Martin the Warrior

Author:  Brian Jacques

Published By: Ace Books

Reviewed by Melissa Minners

            I’ve read numerous books by Brian Jacques set in or around Redwall Abbey and Martin the Warrior has been mentioned in every one.  As founder of the Abbey, Martin is known as both a legendary warrior and a peace maker.  But who was Martin the Warrior really and how did he become a mouse legends are told about?  I decided to find out and so I picked up a copy of Martin the Warrior by Brian Jacques.

            The story is told by visitors to the Redwall Abbey over a feast in their honor.  Flashing back to a time well before the births of the visiting mouse and hedgehog, the visitors tell the tale of a mouse enslaved by an evil horde of vermin run by a stoat named Badrang.  The son of a warrior, Martin’s enslavement is doubly infuriating as he has also lost his father’s sword, a sword he was sworn to protect.

            Despite being a slave, Martin would not allow himself to feel defeated, nor would he allow others to undergo outrageous punishment.  It is during one such incident in which he defends an elderly squirrel from an unjust beating that Martin is sentenced to a horrific death by torture.  A young mousemaid named Rose, and her mole friend Grumm, searching for her lost brother who is believed to be enslaved by Badrang, stumbles upon the scene and the two decide to help save Martin from certain death.

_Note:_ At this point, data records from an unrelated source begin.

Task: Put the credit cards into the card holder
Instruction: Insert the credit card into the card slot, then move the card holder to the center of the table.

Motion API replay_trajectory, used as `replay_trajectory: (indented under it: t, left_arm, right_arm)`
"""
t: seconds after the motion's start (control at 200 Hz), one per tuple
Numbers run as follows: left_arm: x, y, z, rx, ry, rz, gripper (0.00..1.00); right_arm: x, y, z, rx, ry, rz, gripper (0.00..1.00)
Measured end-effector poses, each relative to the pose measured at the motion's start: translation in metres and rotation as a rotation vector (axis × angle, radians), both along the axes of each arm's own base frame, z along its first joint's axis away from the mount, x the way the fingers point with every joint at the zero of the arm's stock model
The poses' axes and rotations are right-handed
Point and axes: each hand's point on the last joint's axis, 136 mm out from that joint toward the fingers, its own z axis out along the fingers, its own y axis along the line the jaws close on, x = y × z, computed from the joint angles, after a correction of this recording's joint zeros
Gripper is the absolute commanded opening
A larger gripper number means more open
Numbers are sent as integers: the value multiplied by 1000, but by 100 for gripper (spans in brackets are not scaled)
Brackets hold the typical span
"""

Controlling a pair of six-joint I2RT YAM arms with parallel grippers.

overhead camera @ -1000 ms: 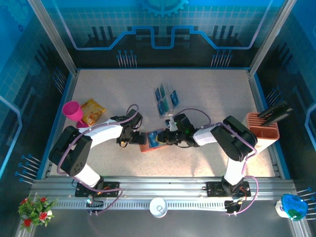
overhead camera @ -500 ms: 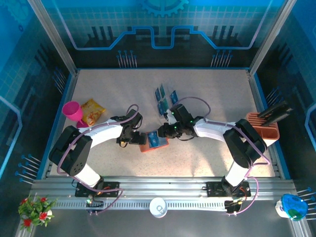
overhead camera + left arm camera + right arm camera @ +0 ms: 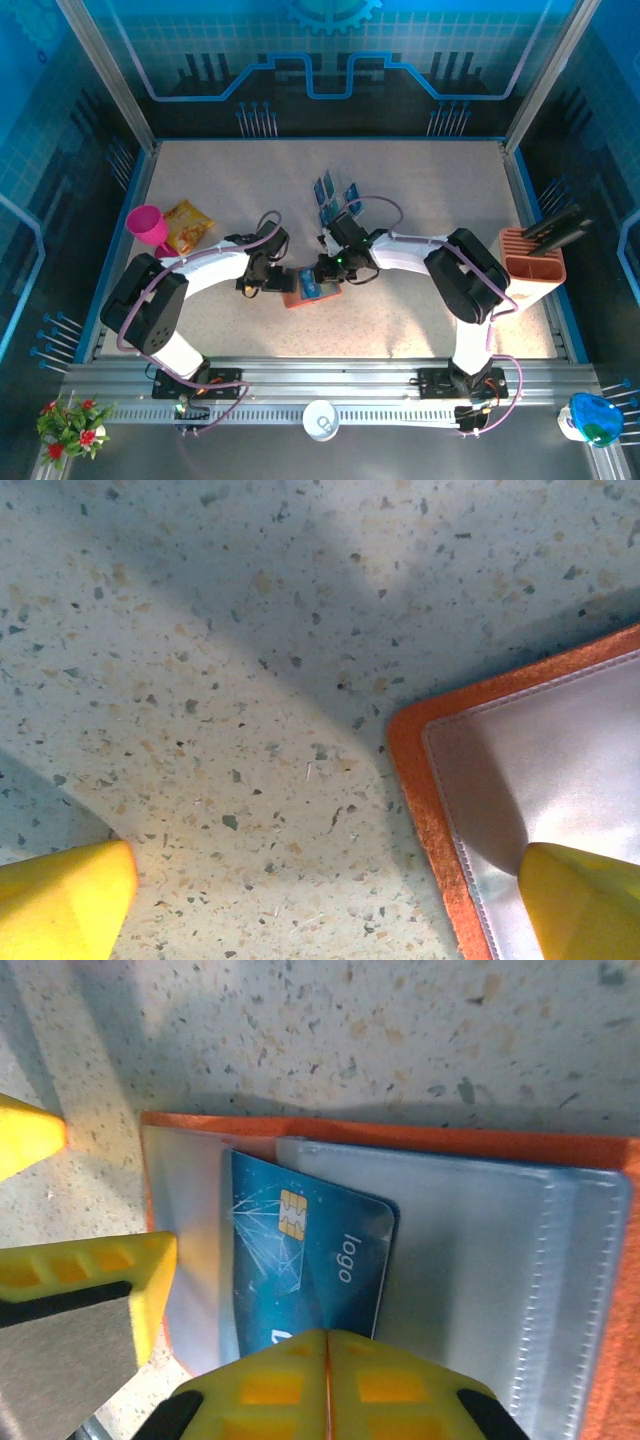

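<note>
My right hand is pinched shut, tips at the glossy blue chip card lying flat, half tucked into the open orange card holder, frosted pocket, on the speckled counter. My left hand is spread wide.

A speckled beige table spans the middle of the top view. Near its left edge a pink cup sits just beside a yellow bag. Just above centre, a few blue cards lie close together. Below them, near centre, an orange wallet lies open and flat, its pale inside facing up. At the right edge stands an orange-and-white slotted box, well apart from the rest.
</note>
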Motion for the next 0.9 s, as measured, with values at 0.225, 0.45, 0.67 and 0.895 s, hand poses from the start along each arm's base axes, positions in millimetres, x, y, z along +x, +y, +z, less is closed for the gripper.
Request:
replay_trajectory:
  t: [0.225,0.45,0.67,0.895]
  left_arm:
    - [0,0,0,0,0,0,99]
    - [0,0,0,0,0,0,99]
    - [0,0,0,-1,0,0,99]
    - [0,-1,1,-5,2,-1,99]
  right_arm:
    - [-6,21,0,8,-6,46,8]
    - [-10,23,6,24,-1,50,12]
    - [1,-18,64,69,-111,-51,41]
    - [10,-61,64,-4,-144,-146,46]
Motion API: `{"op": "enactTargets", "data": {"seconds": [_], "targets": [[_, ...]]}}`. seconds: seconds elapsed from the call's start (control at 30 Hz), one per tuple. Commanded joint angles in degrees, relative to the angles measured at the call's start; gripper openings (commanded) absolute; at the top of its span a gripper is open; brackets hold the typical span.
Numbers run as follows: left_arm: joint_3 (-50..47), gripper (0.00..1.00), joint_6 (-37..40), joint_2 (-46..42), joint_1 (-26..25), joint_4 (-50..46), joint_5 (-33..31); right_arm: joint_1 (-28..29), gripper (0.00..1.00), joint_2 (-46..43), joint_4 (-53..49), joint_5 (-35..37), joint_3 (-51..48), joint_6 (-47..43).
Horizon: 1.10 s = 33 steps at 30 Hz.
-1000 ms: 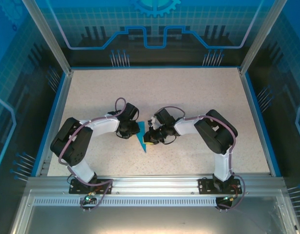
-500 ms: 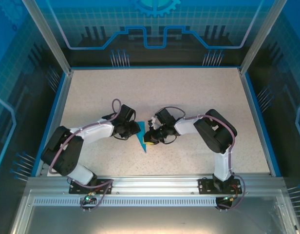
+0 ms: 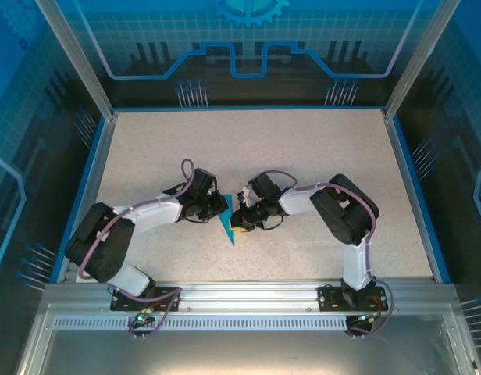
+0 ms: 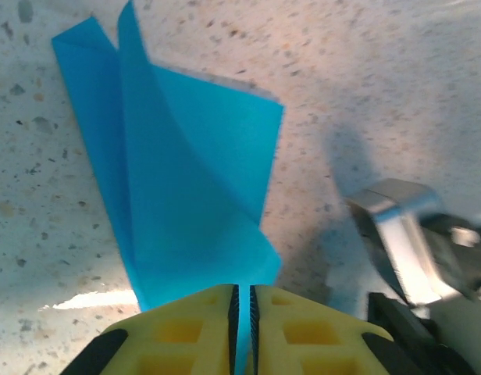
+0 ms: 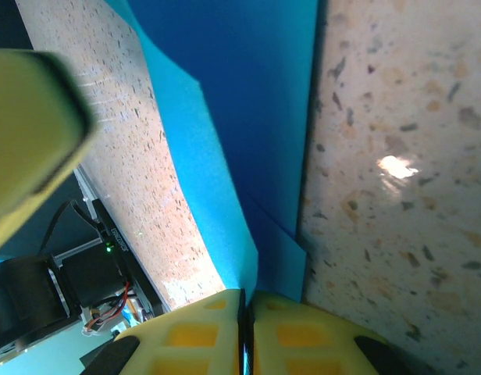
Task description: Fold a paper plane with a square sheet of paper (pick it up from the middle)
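Paper: a thin teal-blue paper sheet [image 3: 227,227], already creased into a narrow pointed shape, sits low over the speckled beige table [image 3: 318,156]. It lies right between the two grippers, with its tip towards the arm bases.

Left gripper [image 4: 242,306]: the yellow pads are pressed nearly together, pinching a sliver of the paper's edge. Ahead of the fingertips the sheet fans out, with one flap standing up off the table.

Right gripper [image 5: 245,308]: the yellow pads are pressed together on the paper's opposite edge. The sheet runs away ahead of the fingertips and to their left, the bare table to their right.

Step in hand: this looks like mid-fold. The nose is formed and each gripper holds one side, probably to set a wing or the centre crease — I can't tell which.

How far along: I'd say past the halfway mark, though the flaps are loose and not yet flat.

Next move: one gripper should anchor its edge while the other carries its flap across and down — slowly and together, so the thin paper neither tears nor slips out. The fold then wants pressing flat against the table.
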Motion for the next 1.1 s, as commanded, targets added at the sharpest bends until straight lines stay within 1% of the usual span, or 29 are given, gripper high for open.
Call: {"op": "enactTargets", "data": {"seconds": [0.0, 0.3, 0.73, 0.9, 1.07], "targets": [[1.76, 0.15, -0.18, 2.36, -0.12, -0.68, -2.51, 0.32, 0.12, 3.93, -4.10, 2.28, -0.35, -0.95], [1.75, 0.14, 0.06, 4.52, -0.10, -1.22, -5.50, 0.34, 0.12, 4.33, -4.42, 2.20, -0.43, -1.34], [2.44, 0.14, 0.82, 6.76, -0.13, -1.82, -5.78, 0.41, 0.12, 4.52, -5.76, 2.02, 0.42, -2.21], [2.58, 0.13, 1.13, 7.12, -0.16, -2.33, -5.79, 0.46, 0.14, 2.64, -5.78, 1.54, 0.35, -2.54], [2.18, 0.13, 1.15, 7.12, -0.11, -2.67, -5.82, 0.79, 0.20, -0.51, -7.01, 1.15, 0.72, -3.92]]}}
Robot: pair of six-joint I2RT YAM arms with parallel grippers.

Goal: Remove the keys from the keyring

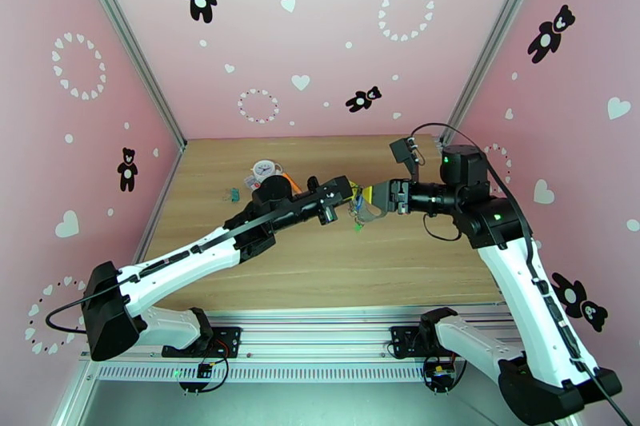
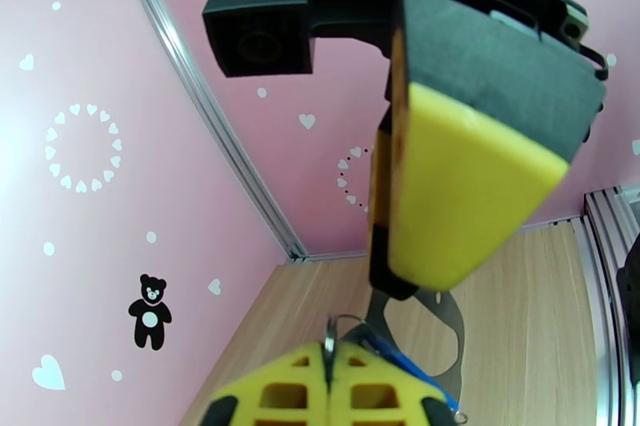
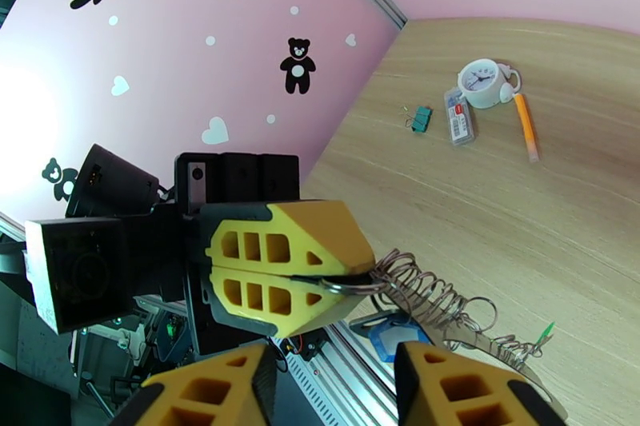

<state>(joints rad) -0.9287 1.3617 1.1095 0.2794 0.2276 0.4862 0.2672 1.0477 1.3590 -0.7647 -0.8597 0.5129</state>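
Where the two arms meet above mid-table, the keyring point(image 3: 432, 300) is held off the wood. Its thin metal ring point(image 3: 342, 286) is pinched by the left gripper point(image 3: 362, 276), fingers pressed together. The wire is seen stretched into a loose coil running toward the right gripper point(image 3: 336, 392), whose jaws are spread, with nothing seen clamped between them. The blue-tagged key point(image 3: 396, 337) hangs under the coil and the green-tagged key point(image 3: 546, 332) dangles at its far end. Noted well apart on the table point(image 3: 496, 212): white disc point(image 3: 483, 82), orange pencil point(image 3: 526, 128), red-and-white tag point(image 3: 458, 114), teal clip point(image 3: 420, 120).
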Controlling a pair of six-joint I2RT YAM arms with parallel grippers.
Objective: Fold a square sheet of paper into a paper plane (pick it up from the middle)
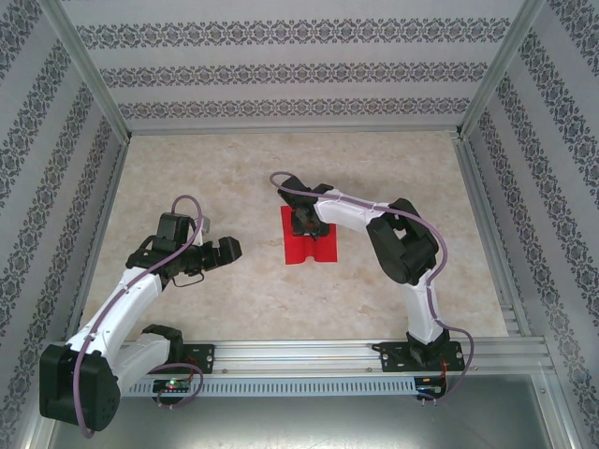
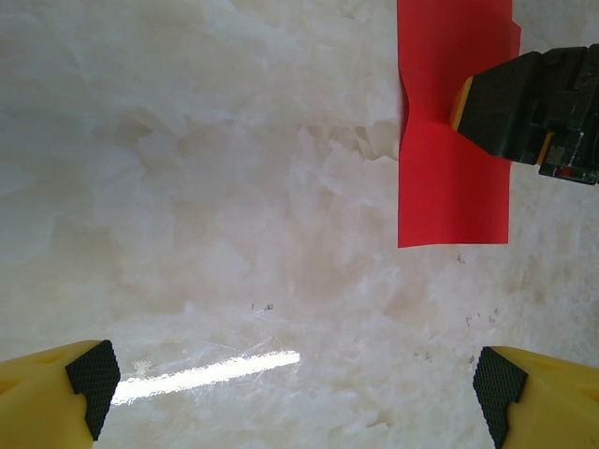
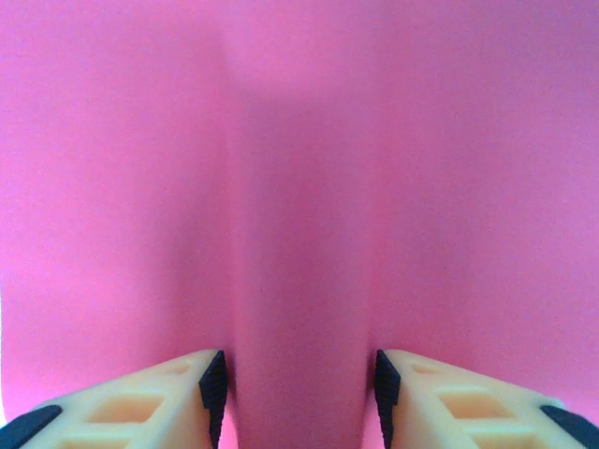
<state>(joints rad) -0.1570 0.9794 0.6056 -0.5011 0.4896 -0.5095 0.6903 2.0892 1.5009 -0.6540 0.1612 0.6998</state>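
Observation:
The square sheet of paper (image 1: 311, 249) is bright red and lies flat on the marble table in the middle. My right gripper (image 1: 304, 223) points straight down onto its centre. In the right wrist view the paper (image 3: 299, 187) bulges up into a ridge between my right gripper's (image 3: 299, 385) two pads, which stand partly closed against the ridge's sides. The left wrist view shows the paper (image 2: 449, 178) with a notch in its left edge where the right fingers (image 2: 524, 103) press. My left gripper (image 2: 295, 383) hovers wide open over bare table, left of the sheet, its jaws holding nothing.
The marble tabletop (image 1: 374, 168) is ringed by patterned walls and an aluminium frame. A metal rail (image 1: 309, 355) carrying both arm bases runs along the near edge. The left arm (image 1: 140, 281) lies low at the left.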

            Badrang is furious at being cheated, but is forced to push that aside as he must face a former enemy attacking from the sea.  Martin, along with Brome (Rose’s brother) and Felldoh (the elderly squirrel’s son), escapes from a prison pit with Rose and Grumm’s help and the newly freed slaves and their friends set out for Noonvale, home of Rose and Brome, hoping to drum up support to return and free the rest of Badrang’s slaves.

            Unfortunately, during the journey, the group is separated from one another.  They each undergo numerous trials that aid their growth in wisdom, courage and companionship.  However, one thing can never be lessoned - Martin and Felldoh’s vows to return and destroy Badrang and his horde.  We obviously know that Martin survives, but how?

            First, may I say that, despite the fact that Brian Jacques is categorized as a children’s writer, Martin the Warrior is no children’s book.  There is a great deal of suffering, hard decisions and descriptive death in this novel and I’m more inclined to allow a teenager access to this novel rather than a young child. 

            Now that the parental advisory has been taken care of, I have to say that I loved this novel.  It went a long way in explaining how Martin the Warrior earned his legendary status and why he created Redwall Abbey as a place where peace could be found.  The message of the novel is that strength of will and virtue will always overcome evil, but not without a price.  A warrior must always be aware of the sacrifice they must make in attempting to defeat a monster like Badrang. 

            I’m a huge fan of Brian Jacques’ writing.  It’s wonderfully descriptive and you can actually picture yourself right inside the tale.  The characters are so captivating and you develop such a vested interest in their outcome that you quite forget they are all animals.  I also like that Jacques is not afraid to kill off major characters in his tales - such is life and not everyone can survive a war simply because they are well-liked by the audience. 

            Martin the Warrior is a must read for any fan of the Redwall books.  The novel is filled with action, adventure and suspense, making it a fast and exciting read.  I’m so glad I picked this novel up as I now understand more about the warrior everyone in Redwall is always talking about.